A poor Rodri take-on attempt led to Wolves’ second goal at the weekend. Fernandinho wouldn’t have taken such a risk. And that leads nicely to the next weakness.
Manchester City are sloppy
In the 5-0 win at West Ham in August, Guardiola said his side were “sloppy” in reference to their passing. After the Wolves defeat, Guardiola once again referenced the carelessness with which his team moved the ball.
“We conceded two situations with two loose balls in our build-up,” he said, referring to Rodri’s aforementioned error and Cancelo’s giveaway (in almost exactly the same area of the field) for the first goal.
Not only are City sometimes struggling to produce the crisp and clinical passing for which they are known, but they are also proving wasteful in front of goal. They had 15 shots against Wolves but drew a blank, and are averaging 20.6 shots per match this season (as per WhoScored). That suggests a lack of clinical finishing and an absence of their trademark control on the counterattack.
Man City’s shield of invincibility has dropped
In the past two seasons, City accrued an absurd total of 198 points. It is only natural that their domineering ways would diminish at some point — and perhaps we are at that point.
While this team will rack up big score lines in matches against lesser teams this season (and they already have against West Ham, Brighton and Watford), it is non-Big Six sides who are showing that this City can be beaten.
In fact, in their last 20 games against non-Big Six teams, they have lost four times.
City can struggle to break down less expansive teams who defend deep. And they are also troubled by sides like Norwich, who are brave enough to launch their own rapid counterattacks.
This team loses so rarely that they don’t actually know how to lose. In the rare instances when they go behind, City resort to firing in hopeful crosses from the wings. The games in which they’ve produced the most crosses the past two seasons were against Crystal Palace, Norwich and Wolves. All three were defeats.
This international break may be well-timed for City, who will undoubtedly learn from their mistakes and return to their terrifyingly brilliant form.

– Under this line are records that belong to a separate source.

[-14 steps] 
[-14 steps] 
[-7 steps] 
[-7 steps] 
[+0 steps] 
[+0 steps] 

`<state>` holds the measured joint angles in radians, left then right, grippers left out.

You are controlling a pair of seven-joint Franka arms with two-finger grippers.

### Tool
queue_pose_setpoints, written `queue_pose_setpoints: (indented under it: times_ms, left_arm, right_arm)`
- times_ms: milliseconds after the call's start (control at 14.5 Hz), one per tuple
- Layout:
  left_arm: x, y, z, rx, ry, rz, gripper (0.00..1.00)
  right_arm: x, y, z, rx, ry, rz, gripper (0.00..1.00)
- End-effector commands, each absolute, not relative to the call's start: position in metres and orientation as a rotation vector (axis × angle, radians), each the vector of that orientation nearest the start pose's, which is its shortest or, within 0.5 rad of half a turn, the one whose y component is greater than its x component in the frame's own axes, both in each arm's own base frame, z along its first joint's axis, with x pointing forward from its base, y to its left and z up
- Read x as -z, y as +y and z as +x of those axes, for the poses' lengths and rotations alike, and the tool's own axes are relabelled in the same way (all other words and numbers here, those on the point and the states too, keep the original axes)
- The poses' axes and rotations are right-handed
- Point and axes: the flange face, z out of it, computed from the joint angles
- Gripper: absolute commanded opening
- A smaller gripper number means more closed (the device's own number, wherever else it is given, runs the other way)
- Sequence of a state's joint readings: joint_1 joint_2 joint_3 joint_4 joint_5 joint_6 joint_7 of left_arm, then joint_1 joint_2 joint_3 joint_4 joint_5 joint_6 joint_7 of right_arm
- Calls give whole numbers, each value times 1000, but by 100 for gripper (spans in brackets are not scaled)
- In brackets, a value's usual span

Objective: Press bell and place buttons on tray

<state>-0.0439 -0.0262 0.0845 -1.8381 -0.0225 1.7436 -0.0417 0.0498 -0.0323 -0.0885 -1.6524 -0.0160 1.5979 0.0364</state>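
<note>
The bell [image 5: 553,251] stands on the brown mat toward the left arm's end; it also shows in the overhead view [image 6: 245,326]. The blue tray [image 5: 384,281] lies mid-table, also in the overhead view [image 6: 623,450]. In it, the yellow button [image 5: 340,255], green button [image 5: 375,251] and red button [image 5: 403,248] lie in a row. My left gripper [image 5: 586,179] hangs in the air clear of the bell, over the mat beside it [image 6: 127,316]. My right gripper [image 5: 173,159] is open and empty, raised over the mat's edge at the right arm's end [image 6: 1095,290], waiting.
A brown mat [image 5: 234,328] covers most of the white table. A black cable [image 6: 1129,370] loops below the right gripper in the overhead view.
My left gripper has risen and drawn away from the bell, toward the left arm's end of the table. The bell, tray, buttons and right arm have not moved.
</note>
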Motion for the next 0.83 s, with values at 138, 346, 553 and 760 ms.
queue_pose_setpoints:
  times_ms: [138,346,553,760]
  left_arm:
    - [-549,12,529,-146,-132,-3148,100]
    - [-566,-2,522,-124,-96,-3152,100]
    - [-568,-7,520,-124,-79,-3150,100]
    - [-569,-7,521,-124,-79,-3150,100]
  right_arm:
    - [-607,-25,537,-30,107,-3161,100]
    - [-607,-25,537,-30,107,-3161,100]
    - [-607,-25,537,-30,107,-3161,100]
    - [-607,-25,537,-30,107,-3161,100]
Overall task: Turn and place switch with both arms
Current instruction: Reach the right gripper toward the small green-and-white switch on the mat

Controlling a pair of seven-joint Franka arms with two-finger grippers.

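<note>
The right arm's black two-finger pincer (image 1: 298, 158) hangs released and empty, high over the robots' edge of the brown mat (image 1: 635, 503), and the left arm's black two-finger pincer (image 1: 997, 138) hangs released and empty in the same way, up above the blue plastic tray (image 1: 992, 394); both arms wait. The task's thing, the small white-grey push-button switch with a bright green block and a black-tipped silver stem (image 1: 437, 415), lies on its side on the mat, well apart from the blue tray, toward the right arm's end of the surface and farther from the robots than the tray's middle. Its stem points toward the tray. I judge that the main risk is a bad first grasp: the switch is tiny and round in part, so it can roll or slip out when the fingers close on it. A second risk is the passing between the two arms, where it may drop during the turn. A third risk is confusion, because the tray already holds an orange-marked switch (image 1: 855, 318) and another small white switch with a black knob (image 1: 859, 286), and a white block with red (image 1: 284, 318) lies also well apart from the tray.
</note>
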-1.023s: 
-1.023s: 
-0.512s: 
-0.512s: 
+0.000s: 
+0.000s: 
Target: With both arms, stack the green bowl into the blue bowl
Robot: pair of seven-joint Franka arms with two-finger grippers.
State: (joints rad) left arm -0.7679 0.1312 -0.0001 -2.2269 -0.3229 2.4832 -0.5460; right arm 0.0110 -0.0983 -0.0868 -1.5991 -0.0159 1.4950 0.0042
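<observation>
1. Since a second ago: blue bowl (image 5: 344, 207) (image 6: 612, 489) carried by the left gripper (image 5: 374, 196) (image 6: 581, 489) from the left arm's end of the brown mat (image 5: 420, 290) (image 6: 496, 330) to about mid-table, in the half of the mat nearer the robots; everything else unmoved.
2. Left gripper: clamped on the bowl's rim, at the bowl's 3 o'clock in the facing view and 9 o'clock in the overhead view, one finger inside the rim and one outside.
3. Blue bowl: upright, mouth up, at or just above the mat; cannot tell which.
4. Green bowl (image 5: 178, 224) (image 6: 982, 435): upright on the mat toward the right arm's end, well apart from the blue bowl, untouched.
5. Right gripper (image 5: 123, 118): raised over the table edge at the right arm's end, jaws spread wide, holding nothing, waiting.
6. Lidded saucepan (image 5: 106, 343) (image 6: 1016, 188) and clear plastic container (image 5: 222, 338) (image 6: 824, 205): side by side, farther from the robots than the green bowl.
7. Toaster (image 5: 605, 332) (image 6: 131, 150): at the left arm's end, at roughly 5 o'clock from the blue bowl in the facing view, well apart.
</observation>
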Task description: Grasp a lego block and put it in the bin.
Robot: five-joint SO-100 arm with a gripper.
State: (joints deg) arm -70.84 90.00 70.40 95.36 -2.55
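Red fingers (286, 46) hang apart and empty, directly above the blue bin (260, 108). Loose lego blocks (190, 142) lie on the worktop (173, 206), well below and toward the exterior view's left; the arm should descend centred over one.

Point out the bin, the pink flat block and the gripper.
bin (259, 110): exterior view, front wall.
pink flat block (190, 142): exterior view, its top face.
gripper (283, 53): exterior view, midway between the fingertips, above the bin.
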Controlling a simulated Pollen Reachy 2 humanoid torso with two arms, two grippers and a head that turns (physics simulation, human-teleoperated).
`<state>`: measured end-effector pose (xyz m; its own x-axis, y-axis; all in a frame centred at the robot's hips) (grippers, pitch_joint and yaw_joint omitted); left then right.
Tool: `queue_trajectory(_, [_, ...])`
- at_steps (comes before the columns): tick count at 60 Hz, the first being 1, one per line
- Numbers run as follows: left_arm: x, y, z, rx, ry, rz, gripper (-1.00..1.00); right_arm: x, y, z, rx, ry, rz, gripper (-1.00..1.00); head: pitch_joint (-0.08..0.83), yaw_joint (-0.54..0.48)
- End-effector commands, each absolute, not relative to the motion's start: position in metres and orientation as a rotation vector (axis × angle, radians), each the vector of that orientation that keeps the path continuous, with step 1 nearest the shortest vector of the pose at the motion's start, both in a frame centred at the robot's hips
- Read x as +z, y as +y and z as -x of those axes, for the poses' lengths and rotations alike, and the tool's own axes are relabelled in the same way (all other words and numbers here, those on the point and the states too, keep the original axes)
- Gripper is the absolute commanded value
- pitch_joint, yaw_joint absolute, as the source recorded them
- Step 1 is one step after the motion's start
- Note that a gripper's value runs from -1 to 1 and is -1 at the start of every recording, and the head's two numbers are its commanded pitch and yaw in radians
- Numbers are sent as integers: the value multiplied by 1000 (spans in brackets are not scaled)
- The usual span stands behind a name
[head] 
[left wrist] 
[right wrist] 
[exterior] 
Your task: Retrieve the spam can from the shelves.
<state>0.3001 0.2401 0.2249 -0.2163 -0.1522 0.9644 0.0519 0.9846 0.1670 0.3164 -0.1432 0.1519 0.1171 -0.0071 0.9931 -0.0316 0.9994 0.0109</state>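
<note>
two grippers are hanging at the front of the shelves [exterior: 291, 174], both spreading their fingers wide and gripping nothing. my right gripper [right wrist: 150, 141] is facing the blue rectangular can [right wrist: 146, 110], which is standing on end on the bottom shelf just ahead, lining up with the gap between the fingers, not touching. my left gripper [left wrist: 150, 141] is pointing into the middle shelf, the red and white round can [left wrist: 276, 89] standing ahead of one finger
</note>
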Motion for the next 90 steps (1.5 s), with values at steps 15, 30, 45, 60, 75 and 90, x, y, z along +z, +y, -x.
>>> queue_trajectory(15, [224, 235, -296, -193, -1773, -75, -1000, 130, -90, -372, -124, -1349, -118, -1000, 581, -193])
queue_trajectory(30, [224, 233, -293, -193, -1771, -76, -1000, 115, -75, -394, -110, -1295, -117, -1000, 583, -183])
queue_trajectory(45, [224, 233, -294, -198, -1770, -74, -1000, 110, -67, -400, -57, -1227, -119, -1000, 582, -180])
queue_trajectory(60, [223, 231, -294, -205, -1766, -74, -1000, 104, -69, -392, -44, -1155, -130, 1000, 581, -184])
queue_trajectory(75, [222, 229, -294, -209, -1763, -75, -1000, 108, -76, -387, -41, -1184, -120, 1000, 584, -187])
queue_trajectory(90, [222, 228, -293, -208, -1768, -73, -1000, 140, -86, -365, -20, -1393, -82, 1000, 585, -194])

Their next Premier League match, however, is away to Crystal Palace — exactly the kind of match that has been a banana peel in recent seasons. As previously noted, the South London side defeated City at home last season, and also ended their 18-game winning streak in 2017 at Selhurst Park.
City are still an excellent team and the title race of far from over, but only one team looks invincible right now. And they play in red.